**YOUR ASSIGNMENT**
Please give back word for word the lines below, from the first one through the one with "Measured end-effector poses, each".

———

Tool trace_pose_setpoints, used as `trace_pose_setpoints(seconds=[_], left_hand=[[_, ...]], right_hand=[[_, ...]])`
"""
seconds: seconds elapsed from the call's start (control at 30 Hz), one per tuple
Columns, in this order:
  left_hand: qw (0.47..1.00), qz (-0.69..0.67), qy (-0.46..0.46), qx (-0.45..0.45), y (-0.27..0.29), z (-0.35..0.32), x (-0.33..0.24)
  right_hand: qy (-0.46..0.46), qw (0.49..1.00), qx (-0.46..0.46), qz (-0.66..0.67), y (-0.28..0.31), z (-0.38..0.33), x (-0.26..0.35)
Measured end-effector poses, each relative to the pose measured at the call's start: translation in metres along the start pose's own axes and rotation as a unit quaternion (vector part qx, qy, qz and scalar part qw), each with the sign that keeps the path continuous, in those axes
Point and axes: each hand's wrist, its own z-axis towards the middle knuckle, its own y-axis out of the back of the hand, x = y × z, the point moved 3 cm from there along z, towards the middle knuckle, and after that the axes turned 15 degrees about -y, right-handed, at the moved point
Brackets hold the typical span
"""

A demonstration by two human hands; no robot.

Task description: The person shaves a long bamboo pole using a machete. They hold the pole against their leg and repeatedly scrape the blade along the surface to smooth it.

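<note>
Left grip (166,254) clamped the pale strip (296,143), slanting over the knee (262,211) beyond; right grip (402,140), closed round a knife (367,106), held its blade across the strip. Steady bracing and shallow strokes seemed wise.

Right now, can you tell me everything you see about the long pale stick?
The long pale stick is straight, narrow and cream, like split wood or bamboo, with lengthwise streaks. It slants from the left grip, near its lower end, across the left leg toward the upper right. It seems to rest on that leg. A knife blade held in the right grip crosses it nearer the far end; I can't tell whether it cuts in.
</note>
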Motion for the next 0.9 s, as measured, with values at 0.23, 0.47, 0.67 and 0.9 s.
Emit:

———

**COMPLETED TASK**
Tool trace_pose_setpoints, used as `trace_pose_setpoints(seconds=[_], left_hand=[[_, ...]], right_hand=[[_, ...]])`
"""
seconds: seconds elapsed from the call's start (control at 30 Hz), one per tuple
Columns, in this order:
  left_hand: qw (0.47..1.00), qz (-0.69..0.67), qy (-0.46..0.46), qx (-0.45..0.45), y (-0.27..0.29), z (-0.35..0.32), x (-0.33..0.24)
  right_hand: qy (-0.46..0.46), qw (0.49..1.00), qx (-0.46..0.46), qz (-0.66..0.67), y (-0.28..0.31), z (-0.38..0.33), x (-0.26..0.35)
Measured end-effector poses, each relative to the pose measured at the call's start: translation in metres along the start pose's own axes and rotation as a unit quaternion (vector part qx, qy, qz and scalar part qw), each with the sign that keeps the path continuous, in those axes

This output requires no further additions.